The process engine needs to be closed by the module that created it. In JBoss AS this is already covered since jBPM is deployed as a service. The JbpmService bean correctly closes the engine on stop.

 

In Tomcat the situation is more complicated. Because it lacks the notion of services, the jbpm-console app creates the process engine itself. The  engine cannot be managed by a separate module and shared via JNDI because Tomcat provides a read-only initial context.

 

In fact, the situation is aggravated due to Configuration.getProcessEngine() returning a shared instance. I take this method to be a formal equivalent of the HibernateUtil class in standalone environments. Unfortunately, it is tempting to call this method from within containers, where it is totally insane. The engine becomes reachable from the entire VM and there is no clear point at which it can be closed.

If it comes to probable solution, we could register listeners (ServletContectListeners) for console to close down process engine on application destroy.

This would be an option if the shared ProcessEngine could be closed on servlet context destruction, which is not possible as said before.

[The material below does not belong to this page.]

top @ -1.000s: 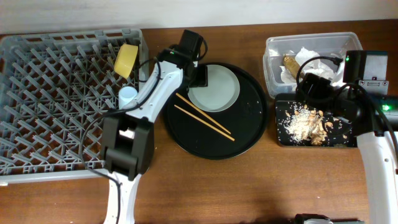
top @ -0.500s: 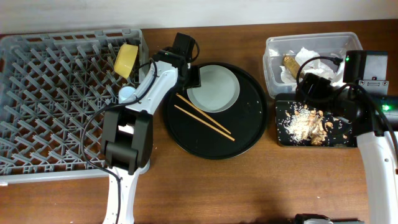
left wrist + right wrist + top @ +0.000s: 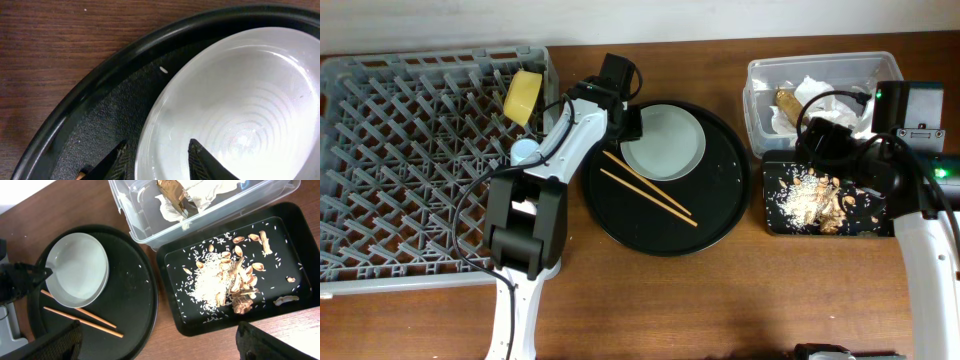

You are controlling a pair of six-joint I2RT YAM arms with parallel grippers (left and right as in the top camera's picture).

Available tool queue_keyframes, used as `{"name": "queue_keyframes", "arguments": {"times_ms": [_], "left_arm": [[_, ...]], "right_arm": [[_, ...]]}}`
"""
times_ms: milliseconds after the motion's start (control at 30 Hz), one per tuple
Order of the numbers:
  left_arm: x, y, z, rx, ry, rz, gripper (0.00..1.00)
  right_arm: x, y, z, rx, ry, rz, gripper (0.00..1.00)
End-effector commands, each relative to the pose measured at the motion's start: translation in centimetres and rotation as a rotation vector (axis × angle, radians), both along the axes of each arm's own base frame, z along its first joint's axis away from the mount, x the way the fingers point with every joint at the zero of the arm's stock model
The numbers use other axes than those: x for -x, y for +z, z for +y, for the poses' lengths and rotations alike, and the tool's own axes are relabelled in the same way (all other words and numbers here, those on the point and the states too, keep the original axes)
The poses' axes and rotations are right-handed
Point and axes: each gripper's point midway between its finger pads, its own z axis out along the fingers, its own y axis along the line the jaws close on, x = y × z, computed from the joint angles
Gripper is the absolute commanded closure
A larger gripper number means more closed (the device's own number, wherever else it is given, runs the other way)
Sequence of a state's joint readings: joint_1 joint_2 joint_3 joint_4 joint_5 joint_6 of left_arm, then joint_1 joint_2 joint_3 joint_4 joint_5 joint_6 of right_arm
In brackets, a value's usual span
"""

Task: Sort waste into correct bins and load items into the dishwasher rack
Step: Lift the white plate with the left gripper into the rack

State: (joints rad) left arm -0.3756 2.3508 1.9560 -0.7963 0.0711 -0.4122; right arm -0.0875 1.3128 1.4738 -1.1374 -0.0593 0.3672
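The pale grey-green plate [image 3: 665, 142] lies at the back of the round black tray [image 3: 720, 205]. My left gripper [image 3: 157, 150] is low over the plate's left rim [image 3: 150, 130], open, with one finger outside the rim and one inside it. A gap still shows beside the inner finger. Two wooden chopsticks [image 3: 645, 187] lie on the tray in front of the plate. My right gripper [image 3: 160, 345] hangs open and empty above the table, near the black rectangular tray [image 3: 775, 215] that holds food scraps [image 3: 815, 195].
The grey dishwasher rack [image 3: 420, 200] fills the left side, with a yellow bowl [image 3: 523, 96] and a light blue cup [image 3: 525, 152] in its right part. The clear tub [image 3: 760, 95] at the back right holds a white napkin [image 3: 815, 90] and a brown wrapper [image 3: 788, 105].
My left gripper has shifted slightly left onto the plate's rim and its jaws have narrowed around it. The right arm has not moved.
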Motion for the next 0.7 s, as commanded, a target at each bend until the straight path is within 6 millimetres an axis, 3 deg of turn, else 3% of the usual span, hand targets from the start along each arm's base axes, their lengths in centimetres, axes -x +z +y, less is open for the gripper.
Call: {"name": "queue_keyframes", "arguments": {"times_ms": [0,233,300,367,467,500,567,667], "left_arm": [[0.2,-1.5,0.1,-0.016,0.003,0.021,0.64],[0.5,-4.2,0.2,-0.031,0.003,0.062,0.65],[0.5,-4.2,0.3,-0.030,0.004,0.061,0.68],[0.3,-4.2,0.2,-0.027,0.004,0.053,0.76],[0.2,-4.1,0.1,-0.025,0.003,0.051,0.95],[0.3,-4.1,0.1,-0.021,0.002,0.052,0.99],[0.1,-3.5,-0.4,0.004,-0.007,0.051,0.99],[-0.9,-1.1,-0.7,0.014,-0.007,0.020,0.99]], "right_arm": [[-0.1,0.2,-0.5,0.013,-0.019,-0.005,0.02],[-0.1,0.2,-0.5,0.013,-0.019,-0.005,0.02],[-0.1,0.2,-0.5,0.013,-0.019,-0.005,0.02],[-0.1,0.2,-0.5,0.013,-0.019,-0.005,0.01],[-0.1,0.2,-0.5,0.013,-0.019,-0.005,0.02],[-0.1,0.2,-0.5,0.013,-0.019,-0.005,0.02],[-0.1,0.2,-0.5,0.013,-0.019,-0.005,0.02],[-0.1,0.2,-0.5,0.013,-0.019,-0.005,0.02]]}}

If the servlet context listener built its own unshared engine on initialization, it could close it on destruction. Unfortunately such an engine is unreachable for the console integration components. In a typical web app it would be set  as an attribute of the servlet context, but the servlet context itself is unreachable as well.

 

One promising alternative I want to investigate is the Tomcat custom resource factory. There is prior art in this direction involving the Hibernate session factory.